The reply should reproduce every line of the data below word for word, minus any images.

════════════════════

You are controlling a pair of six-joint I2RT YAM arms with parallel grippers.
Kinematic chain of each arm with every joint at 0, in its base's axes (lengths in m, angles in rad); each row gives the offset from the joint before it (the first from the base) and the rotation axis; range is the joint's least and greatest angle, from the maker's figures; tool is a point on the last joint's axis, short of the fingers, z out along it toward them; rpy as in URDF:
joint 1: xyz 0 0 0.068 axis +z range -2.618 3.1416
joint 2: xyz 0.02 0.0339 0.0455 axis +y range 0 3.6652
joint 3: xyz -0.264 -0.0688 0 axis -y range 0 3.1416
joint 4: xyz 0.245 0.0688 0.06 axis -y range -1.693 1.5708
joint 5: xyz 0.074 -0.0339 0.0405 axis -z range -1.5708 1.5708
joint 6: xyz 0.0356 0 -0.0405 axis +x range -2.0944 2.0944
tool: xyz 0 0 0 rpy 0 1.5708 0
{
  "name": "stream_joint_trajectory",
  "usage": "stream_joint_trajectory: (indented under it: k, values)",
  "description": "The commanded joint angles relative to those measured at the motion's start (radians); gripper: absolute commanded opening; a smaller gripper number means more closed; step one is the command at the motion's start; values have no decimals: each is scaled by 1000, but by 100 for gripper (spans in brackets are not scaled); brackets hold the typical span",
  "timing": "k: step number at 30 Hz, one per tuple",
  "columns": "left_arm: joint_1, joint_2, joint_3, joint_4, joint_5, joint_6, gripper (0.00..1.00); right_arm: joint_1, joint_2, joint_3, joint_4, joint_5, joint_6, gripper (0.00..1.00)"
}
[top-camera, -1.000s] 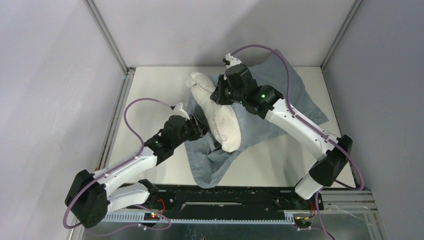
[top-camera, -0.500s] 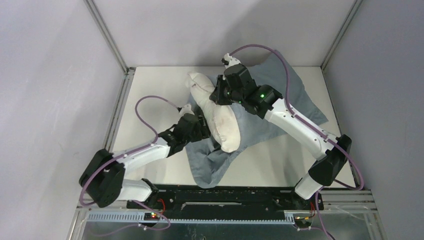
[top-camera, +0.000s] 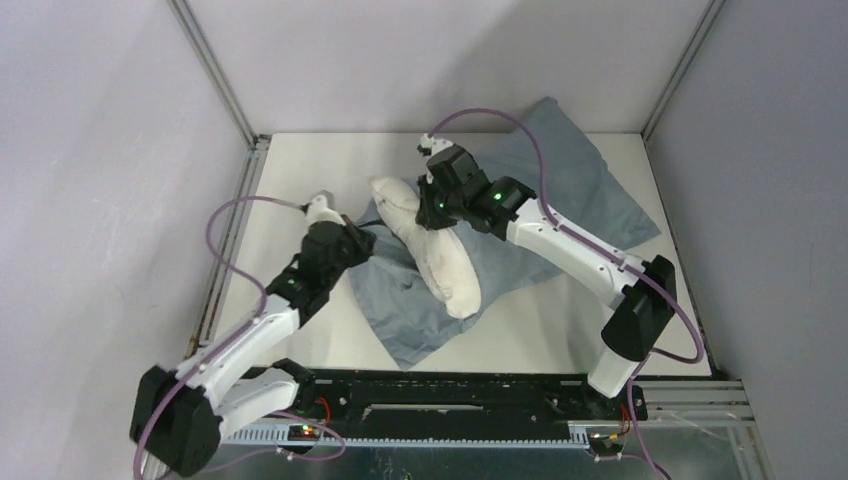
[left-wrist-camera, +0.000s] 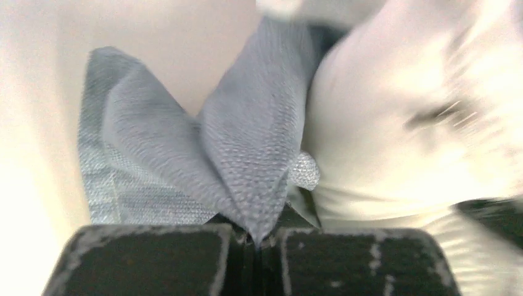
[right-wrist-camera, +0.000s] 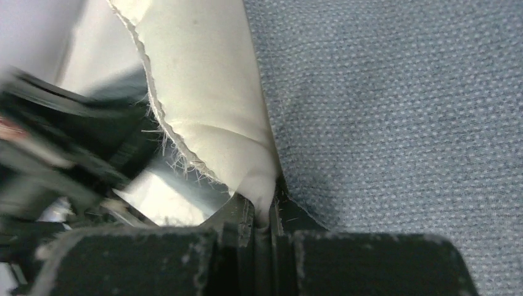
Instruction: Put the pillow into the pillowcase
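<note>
**Q:** What has just changed, and what does it mean for the task?

**A:** The left fingers (left-wrist-camera: 256,242), open beside the pillow (left-wrist-camera: 395,117) a moment ago, have drawn back to the pillow's left and closed tight on a raised fold of the pillowcase (left-wrist-camera: 247,135); the right fingers (right-wrist-camera: 262,217) have carried the pillow's far end a little leftward. By judgement, one arm now holds each of the task's things, so the cloth can be lifted or spread while the pillow is steered; whether the pinched fold is the open hem cannot be told.

**Q:** Where does each thing lie relative to the fingers?

**A:** From above, the pillow (top-camera: 447,262) lies aslant on top of the pillowcase (top-camera: 585,185), not yet inside it; cloth shows to the pillow's left, right and near side, all on the bench (top-camera: 300,170). The left fingers (top-camera: 358,240) sit just left of the pillow, the fold rising from between them and touching the pillow's flank; the right fingers (top-camera: 428,203) are shut on the pillow's frayed seam at its far end, with blue-grey cloth just to the right of that seam.
</note>
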Motion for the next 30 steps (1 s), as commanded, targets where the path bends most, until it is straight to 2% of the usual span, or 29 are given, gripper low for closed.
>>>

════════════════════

(Expected output):
You are controlling a pair of six-joint I2RT YAM arms with parallel grippers.
Kinematic chain of each arm with every joint at 0, in its base's axes (lengths in m, angles in rad); each row gives the offset from the joint before it (the first from the base) and the rotation axis; range is the joint's least and greatest angle, from the maker's figures; tool is a point on the last joint's axis, short of the fingers, z out along it toward them; rpy as in URDF:
joint 1: xyz 0 0 0.068 axis +z range -2.618 3.1416
joint 2: xyz 0.02 0.0339 0.0455 axis +y range 0 3.6652
joint 3: xyz -0.264 -0.0688 0 axis -y range 0 3.1416
joint 4: xyz 0.245 0.0688 0.06 axis -y range -1.693 1.5708
joint 5: xyz 0.074 -0.0339 0.0405 axis -z range -1.5708 1.5708
joint 6: xyz 0.0356 0 -0.0405 axis +x range -2.0944 2.0944
tool: xyz 0 0 0 rpy 0 1.5708 0
{
  "name": "stream_joint_trajectory",
  "usage": "stream_joint_trajectory: (indented under it: k, values)",
  "description": "The commanded joint angles relative to those measured at the motion's start (radians); gripper: absolute commanded opening; a smaller gripper number means more closed; step one is the command at the motion's start; values have no decimals: each is scaled by 1000, but by 100 for gripper (spans in brackets are not scaled); brackets hold the typical span",
  "timing": "k: step number at 30 Hz, one per tuple",
  "columns": "left_arm: joint_1, joint_2, joint_3, joint_4, joint_5, joint_6, gripper (0.00..1.00); right_arm: joint_1, joint_2, joint_3, joint_4, joint_5, joint_6, gripper (0.00..1.00)"
}
[top-camera, -1.000s] 
[top-camera, -0.500s] 
[top-camera, +0.000s] 
[left-wrist-camera, +0.000s] 
[right-wrist-camera, +0.000s] 
Instruction: Put the pillow into the pillowcase
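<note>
**Q:** What has just changed, and what does it mean for the task?

**A:** The left fingers (left-wrist-camera: 256,242), open beside the pillow (left-wrist-camera: 395,117) a moment ago, have drawn back to the pillow's left and closed tight on a raised fold of the pillowcase (left-wrist-camera: 247,135); the right fingers (right-wrist-camera: 262,217) have carried the pillow's far end a little leftward. By judgement, one arm now holds each of the task's things, so the cloth can be lifted or spread while the pillow is steered; whether the pinched fold is the open hem cannot be told.

**Q:** Where does each thing lie relative to the fingers?

**A:** From above, the pillow (top-camera: 447,262) lies aslant on top of the pillowcase (top-camera: 585,185), not yet inside it; cloth shows to the pillow's left, right and near side, all on the bench (top-camera: 300,170). The left fingers (top-camera: 358,240) sit just left of the pillow, the fold rising from between them and touching the pillow's flank; the right fingers (top-camera: 428,203) are shut on the pillow's frayed seam at its far end, with blue-grey cloth just to the right of that seam.
</note>
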Motion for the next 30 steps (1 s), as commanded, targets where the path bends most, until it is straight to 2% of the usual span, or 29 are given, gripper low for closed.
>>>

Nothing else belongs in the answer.